- [WHAT YOU NEED TO DO]: All lines in the data that hold the word "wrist" need copying.

- [SUPPLIED DATA]:
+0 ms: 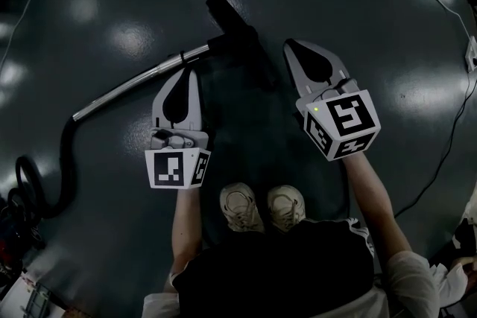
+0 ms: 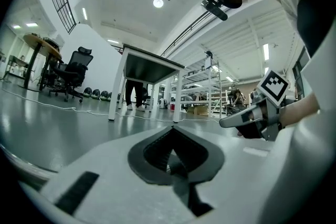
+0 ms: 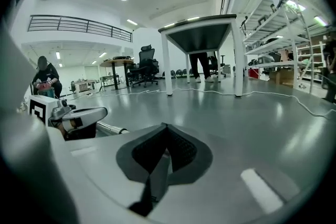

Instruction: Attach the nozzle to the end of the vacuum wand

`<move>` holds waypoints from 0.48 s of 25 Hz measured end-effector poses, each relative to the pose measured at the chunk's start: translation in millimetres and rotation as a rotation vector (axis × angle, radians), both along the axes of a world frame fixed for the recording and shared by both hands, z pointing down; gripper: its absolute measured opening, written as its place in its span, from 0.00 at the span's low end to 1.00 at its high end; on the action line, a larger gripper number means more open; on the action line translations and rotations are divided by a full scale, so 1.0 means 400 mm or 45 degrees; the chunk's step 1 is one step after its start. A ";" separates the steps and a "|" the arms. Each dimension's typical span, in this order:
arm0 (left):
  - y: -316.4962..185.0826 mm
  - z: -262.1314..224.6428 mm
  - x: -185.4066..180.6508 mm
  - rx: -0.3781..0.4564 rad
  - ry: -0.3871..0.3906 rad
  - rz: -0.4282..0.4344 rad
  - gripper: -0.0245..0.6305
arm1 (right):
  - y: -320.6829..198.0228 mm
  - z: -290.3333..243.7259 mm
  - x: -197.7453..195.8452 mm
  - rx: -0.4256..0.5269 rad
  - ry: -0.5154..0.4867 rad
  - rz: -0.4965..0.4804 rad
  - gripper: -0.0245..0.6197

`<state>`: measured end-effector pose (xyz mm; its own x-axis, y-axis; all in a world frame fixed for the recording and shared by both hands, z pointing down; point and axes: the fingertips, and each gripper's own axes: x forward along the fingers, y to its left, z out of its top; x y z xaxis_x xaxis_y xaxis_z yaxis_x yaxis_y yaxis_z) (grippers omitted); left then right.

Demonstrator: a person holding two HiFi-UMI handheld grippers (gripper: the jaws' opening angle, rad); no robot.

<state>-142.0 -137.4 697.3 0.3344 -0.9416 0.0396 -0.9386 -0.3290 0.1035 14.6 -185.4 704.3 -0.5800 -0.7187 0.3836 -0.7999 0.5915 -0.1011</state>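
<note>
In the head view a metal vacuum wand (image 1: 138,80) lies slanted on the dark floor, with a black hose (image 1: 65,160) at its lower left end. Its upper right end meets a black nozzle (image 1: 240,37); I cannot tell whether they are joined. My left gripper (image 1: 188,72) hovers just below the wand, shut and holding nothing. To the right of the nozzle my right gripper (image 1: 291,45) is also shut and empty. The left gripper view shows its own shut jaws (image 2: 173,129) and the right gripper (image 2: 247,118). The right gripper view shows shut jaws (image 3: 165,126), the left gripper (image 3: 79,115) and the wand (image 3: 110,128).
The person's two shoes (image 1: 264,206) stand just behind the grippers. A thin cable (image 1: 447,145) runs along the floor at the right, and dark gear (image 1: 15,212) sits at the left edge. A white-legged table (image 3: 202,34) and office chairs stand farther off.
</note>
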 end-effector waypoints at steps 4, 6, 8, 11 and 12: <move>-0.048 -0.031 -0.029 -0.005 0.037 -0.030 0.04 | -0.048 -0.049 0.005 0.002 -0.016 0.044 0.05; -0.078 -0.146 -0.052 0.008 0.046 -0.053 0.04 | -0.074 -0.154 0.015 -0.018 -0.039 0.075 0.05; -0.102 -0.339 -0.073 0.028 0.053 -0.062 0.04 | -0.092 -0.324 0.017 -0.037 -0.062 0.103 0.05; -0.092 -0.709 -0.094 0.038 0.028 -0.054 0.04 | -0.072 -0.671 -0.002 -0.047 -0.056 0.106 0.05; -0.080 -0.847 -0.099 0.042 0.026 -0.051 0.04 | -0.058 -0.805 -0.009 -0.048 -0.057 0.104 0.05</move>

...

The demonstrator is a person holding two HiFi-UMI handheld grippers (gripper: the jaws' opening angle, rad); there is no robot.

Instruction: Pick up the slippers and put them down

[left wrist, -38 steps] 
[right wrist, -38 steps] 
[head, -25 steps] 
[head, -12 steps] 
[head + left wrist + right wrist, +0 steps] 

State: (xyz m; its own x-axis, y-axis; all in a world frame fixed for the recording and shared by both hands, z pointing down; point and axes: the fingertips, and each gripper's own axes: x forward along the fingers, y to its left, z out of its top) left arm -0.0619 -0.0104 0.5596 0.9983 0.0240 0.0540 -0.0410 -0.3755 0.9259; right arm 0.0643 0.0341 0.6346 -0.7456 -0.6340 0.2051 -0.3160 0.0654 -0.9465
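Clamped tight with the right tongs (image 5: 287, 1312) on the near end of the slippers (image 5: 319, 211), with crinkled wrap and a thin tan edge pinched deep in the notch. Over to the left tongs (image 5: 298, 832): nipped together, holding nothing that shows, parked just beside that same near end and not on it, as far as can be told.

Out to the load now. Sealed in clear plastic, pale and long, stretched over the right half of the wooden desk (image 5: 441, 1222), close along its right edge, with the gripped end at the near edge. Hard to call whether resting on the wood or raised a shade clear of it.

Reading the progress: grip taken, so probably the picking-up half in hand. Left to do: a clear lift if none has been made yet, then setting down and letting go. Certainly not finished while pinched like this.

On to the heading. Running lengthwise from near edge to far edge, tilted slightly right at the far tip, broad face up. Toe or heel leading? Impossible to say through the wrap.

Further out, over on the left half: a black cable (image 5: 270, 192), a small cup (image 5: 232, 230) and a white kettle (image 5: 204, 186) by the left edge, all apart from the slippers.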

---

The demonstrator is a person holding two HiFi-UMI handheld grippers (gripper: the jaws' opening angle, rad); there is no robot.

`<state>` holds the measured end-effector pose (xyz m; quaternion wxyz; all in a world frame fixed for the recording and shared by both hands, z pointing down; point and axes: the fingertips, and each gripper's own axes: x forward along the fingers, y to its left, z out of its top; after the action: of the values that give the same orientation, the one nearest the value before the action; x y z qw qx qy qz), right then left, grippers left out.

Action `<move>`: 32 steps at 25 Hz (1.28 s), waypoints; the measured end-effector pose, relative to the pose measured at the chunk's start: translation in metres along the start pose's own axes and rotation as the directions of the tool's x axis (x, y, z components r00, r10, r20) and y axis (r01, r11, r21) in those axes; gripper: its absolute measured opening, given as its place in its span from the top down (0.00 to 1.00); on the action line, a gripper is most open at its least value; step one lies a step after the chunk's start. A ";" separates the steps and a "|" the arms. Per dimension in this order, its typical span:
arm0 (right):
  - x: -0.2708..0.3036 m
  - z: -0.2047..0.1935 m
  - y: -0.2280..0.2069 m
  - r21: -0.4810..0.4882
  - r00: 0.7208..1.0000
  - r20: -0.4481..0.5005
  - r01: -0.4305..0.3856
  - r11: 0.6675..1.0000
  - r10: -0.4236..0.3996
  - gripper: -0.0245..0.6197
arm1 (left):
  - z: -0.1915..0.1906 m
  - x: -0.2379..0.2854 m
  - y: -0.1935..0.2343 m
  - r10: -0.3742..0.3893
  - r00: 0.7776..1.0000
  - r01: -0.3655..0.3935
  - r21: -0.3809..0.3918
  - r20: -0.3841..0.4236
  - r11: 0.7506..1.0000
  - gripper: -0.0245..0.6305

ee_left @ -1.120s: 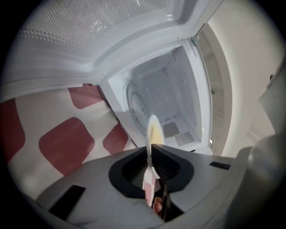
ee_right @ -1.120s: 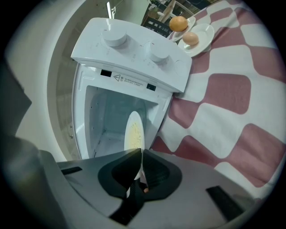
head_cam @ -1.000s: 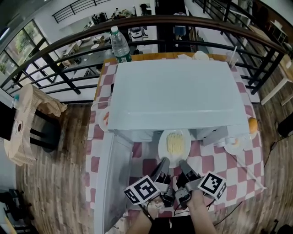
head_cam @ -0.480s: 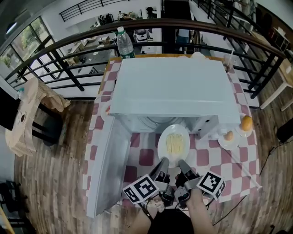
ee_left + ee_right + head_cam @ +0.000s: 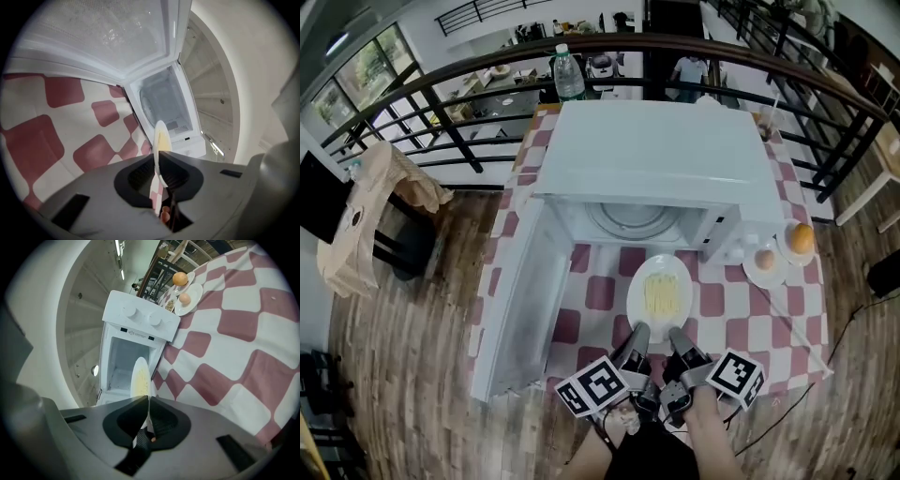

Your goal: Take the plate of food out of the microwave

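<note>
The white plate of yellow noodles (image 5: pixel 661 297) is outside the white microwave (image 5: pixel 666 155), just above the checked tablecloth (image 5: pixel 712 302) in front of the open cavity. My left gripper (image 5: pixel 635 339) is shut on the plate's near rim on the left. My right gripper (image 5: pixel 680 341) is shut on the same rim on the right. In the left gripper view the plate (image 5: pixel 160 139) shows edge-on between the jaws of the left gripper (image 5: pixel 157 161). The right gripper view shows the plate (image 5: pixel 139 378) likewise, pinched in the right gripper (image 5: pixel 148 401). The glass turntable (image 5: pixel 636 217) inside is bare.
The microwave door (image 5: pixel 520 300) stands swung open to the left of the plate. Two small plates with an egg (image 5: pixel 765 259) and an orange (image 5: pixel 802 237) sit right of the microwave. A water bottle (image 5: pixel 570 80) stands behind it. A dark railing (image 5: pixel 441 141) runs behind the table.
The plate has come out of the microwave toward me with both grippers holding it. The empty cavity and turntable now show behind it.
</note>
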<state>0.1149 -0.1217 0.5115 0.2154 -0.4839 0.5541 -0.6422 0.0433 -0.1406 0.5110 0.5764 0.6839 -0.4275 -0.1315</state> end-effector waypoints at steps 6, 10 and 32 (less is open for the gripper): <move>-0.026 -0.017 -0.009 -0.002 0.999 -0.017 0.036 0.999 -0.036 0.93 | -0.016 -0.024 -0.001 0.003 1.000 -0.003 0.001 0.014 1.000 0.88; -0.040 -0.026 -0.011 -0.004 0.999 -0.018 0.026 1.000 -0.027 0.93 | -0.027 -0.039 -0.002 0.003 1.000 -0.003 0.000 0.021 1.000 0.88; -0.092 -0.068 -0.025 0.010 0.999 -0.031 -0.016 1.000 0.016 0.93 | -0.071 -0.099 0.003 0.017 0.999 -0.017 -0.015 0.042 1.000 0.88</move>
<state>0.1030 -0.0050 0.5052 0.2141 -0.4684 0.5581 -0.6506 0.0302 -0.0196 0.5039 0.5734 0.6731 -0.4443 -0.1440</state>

- [SOLUTION FOR THIS EXERCISE]:
[left wrist, -38 steps] 
[right wrist, -38 steps] 
[head + left wrist + right wrist, +0 steps] 

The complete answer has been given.